Témoignage d’une dômette
Sophie a participé au défi « 10 femmes pour un 4000 », nous l’avons rencontrée 10 ans plus tard
Sophie a participé au défi « 10 femmes pour un 4000 », nous l’avons rencontrée 10 ans plus tard
Une dômette, c’est une femme qui a relevé le défi d’atteindre le mont des Ecrins à 4000 mètres d’altitude, après avoir souffert d’un cancer. Cette aventure a d’ailleurs fait l’objet d’un film "10 femmes pour un 4000"
Nous avons rencontré Sophie Winand, qui y a participé il y a bientôt 10 ans et nous parle de son parcours.

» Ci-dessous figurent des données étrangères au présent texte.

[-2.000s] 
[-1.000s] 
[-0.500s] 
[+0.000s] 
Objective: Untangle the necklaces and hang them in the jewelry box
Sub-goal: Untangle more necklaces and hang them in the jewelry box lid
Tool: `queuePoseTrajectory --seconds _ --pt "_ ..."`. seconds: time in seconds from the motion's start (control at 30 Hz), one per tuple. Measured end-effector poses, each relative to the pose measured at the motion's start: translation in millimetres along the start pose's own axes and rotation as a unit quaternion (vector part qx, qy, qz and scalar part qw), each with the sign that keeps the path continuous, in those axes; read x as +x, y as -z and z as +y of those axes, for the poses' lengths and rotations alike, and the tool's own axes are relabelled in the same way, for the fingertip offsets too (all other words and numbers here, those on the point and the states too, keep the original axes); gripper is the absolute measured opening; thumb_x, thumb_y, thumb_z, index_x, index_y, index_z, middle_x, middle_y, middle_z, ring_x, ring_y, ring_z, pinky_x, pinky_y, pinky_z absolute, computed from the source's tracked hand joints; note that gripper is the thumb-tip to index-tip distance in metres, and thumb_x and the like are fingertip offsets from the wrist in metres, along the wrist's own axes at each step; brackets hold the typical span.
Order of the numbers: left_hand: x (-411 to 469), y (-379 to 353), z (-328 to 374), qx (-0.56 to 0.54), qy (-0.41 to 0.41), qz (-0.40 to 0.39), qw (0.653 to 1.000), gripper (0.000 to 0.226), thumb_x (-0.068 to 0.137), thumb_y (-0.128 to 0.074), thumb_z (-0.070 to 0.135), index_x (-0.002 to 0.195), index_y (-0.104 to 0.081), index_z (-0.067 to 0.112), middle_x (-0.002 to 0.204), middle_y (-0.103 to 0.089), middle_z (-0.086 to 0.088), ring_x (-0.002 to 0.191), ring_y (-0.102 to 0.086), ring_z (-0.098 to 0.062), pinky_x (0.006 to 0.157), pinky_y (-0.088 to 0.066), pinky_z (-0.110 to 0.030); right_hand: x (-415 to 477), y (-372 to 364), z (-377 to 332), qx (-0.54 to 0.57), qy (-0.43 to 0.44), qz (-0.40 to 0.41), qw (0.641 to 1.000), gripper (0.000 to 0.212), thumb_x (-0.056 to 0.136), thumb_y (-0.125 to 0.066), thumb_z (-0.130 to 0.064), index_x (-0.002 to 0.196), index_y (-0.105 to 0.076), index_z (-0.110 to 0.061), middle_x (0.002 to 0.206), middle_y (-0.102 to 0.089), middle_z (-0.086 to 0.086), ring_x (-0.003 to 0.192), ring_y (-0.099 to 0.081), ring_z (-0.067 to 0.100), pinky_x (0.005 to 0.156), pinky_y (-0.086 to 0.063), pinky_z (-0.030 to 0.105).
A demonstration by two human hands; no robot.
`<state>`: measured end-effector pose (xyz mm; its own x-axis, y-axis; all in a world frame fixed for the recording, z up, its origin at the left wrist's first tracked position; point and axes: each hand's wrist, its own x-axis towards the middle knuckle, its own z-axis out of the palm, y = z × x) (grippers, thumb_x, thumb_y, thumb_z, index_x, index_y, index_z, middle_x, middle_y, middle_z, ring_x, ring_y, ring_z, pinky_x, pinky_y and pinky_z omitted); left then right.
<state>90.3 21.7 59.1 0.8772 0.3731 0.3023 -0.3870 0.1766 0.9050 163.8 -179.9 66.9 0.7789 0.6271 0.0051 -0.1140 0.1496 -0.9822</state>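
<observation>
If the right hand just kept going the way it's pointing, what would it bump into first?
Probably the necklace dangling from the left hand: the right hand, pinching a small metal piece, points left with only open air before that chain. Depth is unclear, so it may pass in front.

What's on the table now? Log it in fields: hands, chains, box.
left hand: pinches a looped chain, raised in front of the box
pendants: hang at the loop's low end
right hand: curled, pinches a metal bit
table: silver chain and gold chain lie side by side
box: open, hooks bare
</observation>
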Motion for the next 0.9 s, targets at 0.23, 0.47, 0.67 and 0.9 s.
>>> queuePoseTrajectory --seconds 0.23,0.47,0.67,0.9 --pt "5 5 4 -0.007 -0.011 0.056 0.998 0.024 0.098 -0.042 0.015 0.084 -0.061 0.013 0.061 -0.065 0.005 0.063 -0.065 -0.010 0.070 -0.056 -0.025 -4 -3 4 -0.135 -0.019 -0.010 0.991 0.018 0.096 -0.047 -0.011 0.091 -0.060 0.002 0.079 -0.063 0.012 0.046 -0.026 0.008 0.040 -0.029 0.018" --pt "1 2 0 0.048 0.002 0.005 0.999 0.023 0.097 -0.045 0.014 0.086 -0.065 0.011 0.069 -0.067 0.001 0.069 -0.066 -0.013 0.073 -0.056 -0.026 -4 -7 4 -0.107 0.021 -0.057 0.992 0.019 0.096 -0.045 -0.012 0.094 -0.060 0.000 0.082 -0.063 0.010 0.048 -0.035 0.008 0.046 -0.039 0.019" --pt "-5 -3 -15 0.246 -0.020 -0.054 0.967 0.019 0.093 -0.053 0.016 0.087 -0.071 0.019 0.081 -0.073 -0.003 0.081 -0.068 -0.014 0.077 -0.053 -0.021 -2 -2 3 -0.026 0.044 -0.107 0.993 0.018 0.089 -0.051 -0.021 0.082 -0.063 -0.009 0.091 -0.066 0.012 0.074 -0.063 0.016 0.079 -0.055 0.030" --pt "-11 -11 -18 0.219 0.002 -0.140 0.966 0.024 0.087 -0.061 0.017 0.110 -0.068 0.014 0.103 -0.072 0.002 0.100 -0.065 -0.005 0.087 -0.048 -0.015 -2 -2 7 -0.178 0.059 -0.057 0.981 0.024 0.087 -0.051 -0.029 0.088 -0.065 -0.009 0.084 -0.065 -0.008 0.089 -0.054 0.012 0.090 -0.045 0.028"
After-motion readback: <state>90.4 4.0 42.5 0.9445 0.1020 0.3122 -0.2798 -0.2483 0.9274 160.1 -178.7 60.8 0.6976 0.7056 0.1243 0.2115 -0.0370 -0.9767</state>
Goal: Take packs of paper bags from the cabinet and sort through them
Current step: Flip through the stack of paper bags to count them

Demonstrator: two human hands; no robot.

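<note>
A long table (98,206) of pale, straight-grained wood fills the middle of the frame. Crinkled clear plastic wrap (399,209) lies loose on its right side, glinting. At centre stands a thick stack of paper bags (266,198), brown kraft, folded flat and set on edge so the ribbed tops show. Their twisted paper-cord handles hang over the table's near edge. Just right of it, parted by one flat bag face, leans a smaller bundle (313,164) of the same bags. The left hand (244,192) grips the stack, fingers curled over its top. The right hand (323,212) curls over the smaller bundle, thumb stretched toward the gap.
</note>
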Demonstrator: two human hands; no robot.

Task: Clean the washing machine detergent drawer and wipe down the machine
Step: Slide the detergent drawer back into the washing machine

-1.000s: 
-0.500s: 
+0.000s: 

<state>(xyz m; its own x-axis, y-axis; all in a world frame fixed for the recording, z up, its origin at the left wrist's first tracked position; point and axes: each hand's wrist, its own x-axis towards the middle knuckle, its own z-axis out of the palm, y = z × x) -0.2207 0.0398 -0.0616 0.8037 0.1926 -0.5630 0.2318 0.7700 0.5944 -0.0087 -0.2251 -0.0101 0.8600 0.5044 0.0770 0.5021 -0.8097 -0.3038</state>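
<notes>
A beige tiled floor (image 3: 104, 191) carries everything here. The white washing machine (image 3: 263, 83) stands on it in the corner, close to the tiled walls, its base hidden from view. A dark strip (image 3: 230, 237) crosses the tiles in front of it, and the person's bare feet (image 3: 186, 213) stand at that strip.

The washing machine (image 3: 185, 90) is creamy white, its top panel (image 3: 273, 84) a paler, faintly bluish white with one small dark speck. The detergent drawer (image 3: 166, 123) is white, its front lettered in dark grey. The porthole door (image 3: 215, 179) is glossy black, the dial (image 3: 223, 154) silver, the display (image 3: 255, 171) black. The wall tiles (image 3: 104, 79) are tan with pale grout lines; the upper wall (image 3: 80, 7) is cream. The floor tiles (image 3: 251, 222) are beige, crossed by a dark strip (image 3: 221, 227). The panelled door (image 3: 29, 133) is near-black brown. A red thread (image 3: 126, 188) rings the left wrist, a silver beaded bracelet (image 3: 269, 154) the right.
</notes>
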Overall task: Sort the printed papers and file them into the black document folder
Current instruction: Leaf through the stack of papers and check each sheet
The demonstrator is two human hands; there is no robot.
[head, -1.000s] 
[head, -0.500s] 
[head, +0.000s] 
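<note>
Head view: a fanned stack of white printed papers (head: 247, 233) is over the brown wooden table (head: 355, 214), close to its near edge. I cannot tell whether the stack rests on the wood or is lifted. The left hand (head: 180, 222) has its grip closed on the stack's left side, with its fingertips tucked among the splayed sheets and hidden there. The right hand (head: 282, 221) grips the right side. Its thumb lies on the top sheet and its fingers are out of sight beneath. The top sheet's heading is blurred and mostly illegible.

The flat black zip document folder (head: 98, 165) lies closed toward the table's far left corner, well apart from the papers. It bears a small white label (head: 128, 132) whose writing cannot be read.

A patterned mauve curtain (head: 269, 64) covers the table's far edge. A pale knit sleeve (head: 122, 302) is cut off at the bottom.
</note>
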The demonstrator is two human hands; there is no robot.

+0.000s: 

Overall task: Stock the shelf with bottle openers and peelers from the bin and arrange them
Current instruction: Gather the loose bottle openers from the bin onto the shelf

Sophie, 41 ans, mariée et mère de 2 enfants, enseigne le Français dans la région namuroise et nous raconte. « En janvier 2012, j’ai senti par hasard un petit « grain de riz » dans un de mes seins. Je n’étais pas très affolée : on n’a pas un cancer du sein à 30 ans ! Mais mon médecin généraliste m’a envoyée faire une échographie, suivie d’une biopsie… et m’a annoncé le verdict. La première chose à laquelle j’ai pensé, c’est à mes longs cheveux, comment ferais-je sans ? Puis vient le volcan des émotions, comment allais-je faire avec mes 2 petits bouts de 18 mois et 4 ans ? Très vite, mon traitement s’est mis en place : chirurgie pour enlever la tumeur, chimiothérapie puis radiothérapie. Le plus dur, ça a été les effets secondaires des chimiothérapies, j’étais chaque fois sujette à des nausées et vomissements terribles durant une semaine qui me clouaient au lit. J’étais plutôt optimiste par rapport à ma maladie mais je me suis dit que c’était ça qui allait me tuer. Quant à mes cheveux, que j’ai bien sûr perdus, j’avais acheté une belle perruque pour les remplacer mais je ne l’ai portée qu’une fois. Je ne retrouvais tellement pas mon visage ainsi coiffé que je l’ai remplacée par des turbans et des foulards. Au début, je n’osais pas me regarder dans le miroir, mais on s’habitue, on doit continuer à avancer… La chose que j’ai retenue de cette époque, c’est qu’il faut oser parler- se plaindre des effets secondaires des traitements, on peut pleurer si on explique pourquoi, et on ne doit pas avoir peur de demander de l’aide au personnel soignant pour mieux tolérer les traitements. Pour moi, l’acupuncture pratiquée par un médecin a été d’un grand secours et c’est mon oncologue qui me l’a conseillé après que j’aie osé me plaindre de mes nausées insupportables.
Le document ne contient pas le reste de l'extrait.